Exercise prompt: Copy the data precisely, keeping every character.

——

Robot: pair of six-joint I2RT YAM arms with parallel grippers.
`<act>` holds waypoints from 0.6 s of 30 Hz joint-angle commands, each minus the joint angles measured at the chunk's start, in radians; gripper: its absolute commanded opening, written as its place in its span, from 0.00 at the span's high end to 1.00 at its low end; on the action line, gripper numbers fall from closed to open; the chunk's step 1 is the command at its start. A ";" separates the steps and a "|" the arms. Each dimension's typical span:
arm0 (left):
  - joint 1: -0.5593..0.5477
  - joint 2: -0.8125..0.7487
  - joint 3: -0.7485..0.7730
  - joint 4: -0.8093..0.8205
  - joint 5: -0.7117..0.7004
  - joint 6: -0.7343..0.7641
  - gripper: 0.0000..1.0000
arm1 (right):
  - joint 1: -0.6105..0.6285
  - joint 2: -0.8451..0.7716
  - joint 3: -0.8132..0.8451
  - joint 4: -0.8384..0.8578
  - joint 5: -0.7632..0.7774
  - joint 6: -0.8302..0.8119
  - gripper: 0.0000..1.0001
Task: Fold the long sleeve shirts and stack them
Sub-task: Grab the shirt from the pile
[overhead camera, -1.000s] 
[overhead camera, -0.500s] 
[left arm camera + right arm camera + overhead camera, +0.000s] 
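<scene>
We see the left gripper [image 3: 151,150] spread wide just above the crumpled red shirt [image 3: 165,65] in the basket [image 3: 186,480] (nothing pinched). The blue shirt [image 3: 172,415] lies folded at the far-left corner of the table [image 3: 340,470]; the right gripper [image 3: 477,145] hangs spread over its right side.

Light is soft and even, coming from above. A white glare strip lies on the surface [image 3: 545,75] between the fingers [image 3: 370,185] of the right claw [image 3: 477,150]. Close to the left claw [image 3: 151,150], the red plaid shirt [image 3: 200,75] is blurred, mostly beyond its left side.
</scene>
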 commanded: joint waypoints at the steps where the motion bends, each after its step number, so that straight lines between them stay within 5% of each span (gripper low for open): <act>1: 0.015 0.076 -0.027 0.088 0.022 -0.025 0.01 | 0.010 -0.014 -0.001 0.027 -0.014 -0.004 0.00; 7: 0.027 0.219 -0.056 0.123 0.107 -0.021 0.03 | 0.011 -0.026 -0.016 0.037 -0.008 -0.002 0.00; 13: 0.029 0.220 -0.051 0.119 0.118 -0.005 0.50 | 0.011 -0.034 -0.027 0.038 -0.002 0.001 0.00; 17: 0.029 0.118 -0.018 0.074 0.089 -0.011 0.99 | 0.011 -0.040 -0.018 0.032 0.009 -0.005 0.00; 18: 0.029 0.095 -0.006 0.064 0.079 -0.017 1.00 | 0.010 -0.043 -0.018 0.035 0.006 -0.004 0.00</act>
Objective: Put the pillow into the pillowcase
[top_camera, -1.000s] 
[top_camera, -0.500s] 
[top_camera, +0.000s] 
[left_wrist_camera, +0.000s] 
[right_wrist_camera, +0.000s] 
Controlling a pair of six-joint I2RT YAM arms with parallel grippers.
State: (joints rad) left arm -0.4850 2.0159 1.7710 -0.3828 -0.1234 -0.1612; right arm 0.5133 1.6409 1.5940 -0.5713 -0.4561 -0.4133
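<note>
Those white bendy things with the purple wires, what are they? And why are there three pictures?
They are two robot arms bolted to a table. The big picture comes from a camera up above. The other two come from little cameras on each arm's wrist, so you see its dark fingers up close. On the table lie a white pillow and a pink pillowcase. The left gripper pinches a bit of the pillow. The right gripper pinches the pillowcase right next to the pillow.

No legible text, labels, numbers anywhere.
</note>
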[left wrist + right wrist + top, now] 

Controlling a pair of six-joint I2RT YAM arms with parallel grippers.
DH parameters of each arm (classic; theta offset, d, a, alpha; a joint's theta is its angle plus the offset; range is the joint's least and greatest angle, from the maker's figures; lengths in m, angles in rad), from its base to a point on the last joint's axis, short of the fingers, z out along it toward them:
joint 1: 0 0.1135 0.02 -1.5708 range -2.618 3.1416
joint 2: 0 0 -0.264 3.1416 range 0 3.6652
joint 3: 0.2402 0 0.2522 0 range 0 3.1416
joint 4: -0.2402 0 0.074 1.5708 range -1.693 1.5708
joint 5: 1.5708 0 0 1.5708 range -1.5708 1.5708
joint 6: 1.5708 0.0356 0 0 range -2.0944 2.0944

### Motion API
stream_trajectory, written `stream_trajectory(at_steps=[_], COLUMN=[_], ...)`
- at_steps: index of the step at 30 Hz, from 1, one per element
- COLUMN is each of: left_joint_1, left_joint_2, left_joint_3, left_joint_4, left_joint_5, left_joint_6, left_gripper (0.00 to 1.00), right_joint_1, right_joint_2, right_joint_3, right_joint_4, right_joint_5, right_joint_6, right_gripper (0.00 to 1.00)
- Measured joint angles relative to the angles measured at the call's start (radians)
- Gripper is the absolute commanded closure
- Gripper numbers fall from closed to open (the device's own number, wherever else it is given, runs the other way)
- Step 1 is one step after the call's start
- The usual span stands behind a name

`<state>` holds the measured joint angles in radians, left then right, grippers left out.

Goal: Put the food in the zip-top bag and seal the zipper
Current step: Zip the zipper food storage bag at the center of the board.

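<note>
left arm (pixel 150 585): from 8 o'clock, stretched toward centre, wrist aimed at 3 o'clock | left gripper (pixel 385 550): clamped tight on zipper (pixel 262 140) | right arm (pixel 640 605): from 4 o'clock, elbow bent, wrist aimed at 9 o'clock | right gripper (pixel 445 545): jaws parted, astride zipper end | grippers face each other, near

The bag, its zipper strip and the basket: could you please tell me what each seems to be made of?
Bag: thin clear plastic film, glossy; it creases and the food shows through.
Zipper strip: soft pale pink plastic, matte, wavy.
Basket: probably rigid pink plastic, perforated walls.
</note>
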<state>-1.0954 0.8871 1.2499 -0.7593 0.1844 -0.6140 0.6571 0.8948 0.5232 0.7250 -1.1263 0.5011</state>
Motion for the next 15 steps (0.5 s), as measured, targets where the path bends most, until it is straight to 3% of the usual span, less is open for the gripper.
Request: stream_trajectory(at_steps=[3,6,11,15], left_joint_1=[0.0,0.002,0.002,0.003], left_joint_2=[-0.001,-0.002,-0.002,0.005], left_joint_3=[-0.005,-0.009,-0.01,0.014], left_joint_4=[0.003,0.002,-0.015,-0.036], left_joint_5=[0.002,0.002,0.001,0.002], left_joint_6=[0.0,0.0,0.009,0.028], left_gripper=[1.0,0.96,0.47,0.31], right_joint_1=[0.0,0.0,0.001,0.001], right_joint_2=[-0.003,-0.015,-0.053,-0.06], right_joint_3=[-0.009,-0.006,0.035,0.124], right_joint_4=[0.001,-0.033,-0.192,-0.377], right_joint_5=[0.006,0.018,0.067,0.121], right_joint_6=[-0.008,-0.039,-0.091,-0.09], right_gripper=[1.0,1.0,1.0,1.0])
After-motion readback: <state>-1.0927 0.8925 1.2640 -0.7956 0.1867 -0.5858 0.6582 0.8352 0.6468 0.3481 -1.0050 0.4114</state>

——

Answer area:
Robot: pair of six-joint I2RT YAM arms with parallel grippers.
`<act>` holds waypoints from 0.6 s of 30 Hz joint-angle commands, each minus the joint angles measured at the chunk's start, in radians; gripper: its absolute commanded opening, written as its place in its span, from 0.00 at the span's high end to 1.00 at its low end; on the action line, gripper numbers fall from closed to open; the chunk's step 1 is the command at its start. A ";" separates the steps and a "|" the arms. Each dimension's typical span:
arm0 (left):
  - joint 1: -0.5593..0.5477
  - joint 2: -0.8125..0.7487
  - joint 3: -0.7485..0.7730
  - joint 4: -0.8093..0.8205
  - joint 5: -0.7117..0.7004
  - joint 6: -0.7343..0.7641
  - gripper: 0.0000..1.0000
arm1 (right):
  - joint 1: -0.6105..0.6285
  - joint 2: -0.8451..0.7716
  - joint 3: -0.8132..0.8451
  - joint 4: -0.8384..0.8578
  - joint 5: -0.7632..0.7774
  - joint 6: -0.8302..0.8119
  - gripper: 0.0000..1.0001
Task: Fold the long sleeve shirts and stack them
Sub-task: Grab the shirt from the pile
[overhead camera, -1.000s] 
[overhead camera, -0.500s] 
[left arm camera + right arm camera + overhead camera, +0.000s] 
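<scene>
We see the left gripper [image 3: 151,150] spread wide just above the crumpled red shirt [image 3: 165,65] in the basket [image 3: 186,480] (nothing pinched). The blue shirt [image 3: 172,415] lies folded at the far-left corner of the table [image 3: 340,470]; the right gripper [image 3: 477,145] hangs spread over its right side.

Light is soft and even, coming from above. A white glare strip lies on the surface [image 3: 545,75] between the fingers [image 3: 370,185] of the right claw [image 3: 477,150]. Close to the left claw [image 3: 151,150], the red plaid shirt [image 3: 200,75] is blurred, mostly beyond its left side.
</scene>
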 commanded: joint waypoints at the steps where the motion bends, each after its step number, so that straight lines between them stay within 5% of each span (gripper low for open): <act>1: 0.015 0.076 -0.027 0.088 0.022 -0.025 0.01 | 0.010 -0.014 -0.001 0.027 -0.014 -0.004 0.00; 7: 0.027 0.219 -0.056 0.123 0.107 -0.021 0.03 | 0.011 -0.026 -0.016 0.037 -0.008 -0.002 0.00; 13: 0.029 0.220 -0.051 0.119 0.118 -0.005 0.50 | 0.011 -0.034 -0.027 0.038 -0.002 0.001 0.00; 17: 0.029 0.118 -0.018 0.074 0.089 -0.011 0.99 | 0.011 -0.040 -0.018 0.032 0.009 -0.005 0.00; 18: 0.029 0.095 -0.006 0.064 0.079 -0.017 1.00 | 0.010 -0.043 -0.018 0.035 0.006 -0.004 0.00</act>
Objective: Put the pillow into the pillowcase
[top_camera, -1.000s] 
[top_camera, -0.500s] 
[top_camera, +0.000s] 
[left_wrist_camera, +0.000s] 
[right_wrist_camera, +0.000s] 
Controlling a pair of six-joint I2RT YAM arms with parallel grippers.
State: (joints rad) left arm -0.4850 2.0159 1.7710 -0.3828 -0.1234 -0.1612; right arm 0.5133 1.6409 1.5940 -0.5713 -0.4561 -0.4133
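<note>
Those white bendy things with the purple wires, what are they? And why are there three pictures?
They are two robot arms bolted to a table. The big picture comes from a camera up above. The other two come from little cameras on each arm's wrist, so you see its dark fingers up close. On the table lie a white pillow and a pink pillowcase. The left gripper pinches a bit of the pillow. The right gripper pinches the pillowcase right next to the pillow.

No legible text, labels, numbers anywhere.
</note>
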[left wrist + right wrist + top, now] 

Controlling a pair of six-joint I2RT YAM arms with parallel grippers.
DH parameters of each arm (classic; theta offset, d, a, alpha; a joint's theta is its angle plus the offset; range is the joint's least and greatest angle, from the maker's figures; lengths in m, angles in rad), from its base to a point on the last joint's axis, short of the fingers, z out along it toward them:
joint 1: 0 0.1135 0.02 -1.5708 range -2.618 3.1416
joint 2: 0 0 -0.264 3.1416 range 0 3.6652
joint 3: 0.2402 0 0.2522 0 range 0 3.1416
joint 4: -0.2402 0 0.074 1.5708 range -1.693 1.5708
joint 5: 1.5708 0 0 1.5708 range -1.5708 1.5708
joint 6: 1.5708 0.0356 0 0 range -2.0944 2.0944

### Motion API
stream_trajectory, written `stream_trajectory(at_steps=[_], COLUMN=[_], ...)`
- at_steps: index of the step at 30 Hz, from 1, one per element
- COLUMN is each of: left_joint_1, left_joint_2, left_joint_3, left_joint_4, left_joint_5, left_joint_6, left_gripper (0.00 to 1.00), right_joint_1, right_joint_2, right_joint_3, right_joint_4, right_joint_5, right_joint_6, right_gripper (0.00 to 1.00)
- Measured joint angles relative to the angles measured at the call's start (radians)
- Gripper is the absolute commanded closure
- Gripper numbers fall from closed to open (the device's own number, wherever else it is given, runs the other way)
- Step 1 is one step after the call's start
- The usual span stands behind a name

`<state>` holds the measured joint angles in radians, left then right, grippers left out.

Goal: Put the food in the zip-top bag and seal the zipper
Current step: Zip the zipper food storage bag at the center of the board.

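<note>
left arm (pixel 150 585): from 8 o'clock, stretched toward centre, wrist aimed at 3 o'clock | left gripper (pixel 385 550): clamped tight on zipper (pixel 262 140) | right arm (pixel 640 605): from 4 o'clock, elbow bent, wrist aimed at 9 o'clock | right gripper (pixel 445 545): jaws parted, astride zipper end | grippers face each other, near

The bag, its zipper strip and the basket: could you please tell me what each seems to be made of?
Bag: thin clear plastic film, glossy; it creases and the food shows through.
Zipper strip: soft pale pink plastic, matte, wavy.
Basket: probably rigid pink plastic, perforated walls.
</note>
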<state>-1.0954 0.8871 1.2499 -0.7593 0.1844 -0.6140 0.6571 0.8948 0.5232 0.7250 -1.1263 0.5011</state>
Motion for the next 15 steps (0.5 s), as measured, targets where the path bends most, until it is straight to 3% of the usual span, less is open for the gripper.
Request: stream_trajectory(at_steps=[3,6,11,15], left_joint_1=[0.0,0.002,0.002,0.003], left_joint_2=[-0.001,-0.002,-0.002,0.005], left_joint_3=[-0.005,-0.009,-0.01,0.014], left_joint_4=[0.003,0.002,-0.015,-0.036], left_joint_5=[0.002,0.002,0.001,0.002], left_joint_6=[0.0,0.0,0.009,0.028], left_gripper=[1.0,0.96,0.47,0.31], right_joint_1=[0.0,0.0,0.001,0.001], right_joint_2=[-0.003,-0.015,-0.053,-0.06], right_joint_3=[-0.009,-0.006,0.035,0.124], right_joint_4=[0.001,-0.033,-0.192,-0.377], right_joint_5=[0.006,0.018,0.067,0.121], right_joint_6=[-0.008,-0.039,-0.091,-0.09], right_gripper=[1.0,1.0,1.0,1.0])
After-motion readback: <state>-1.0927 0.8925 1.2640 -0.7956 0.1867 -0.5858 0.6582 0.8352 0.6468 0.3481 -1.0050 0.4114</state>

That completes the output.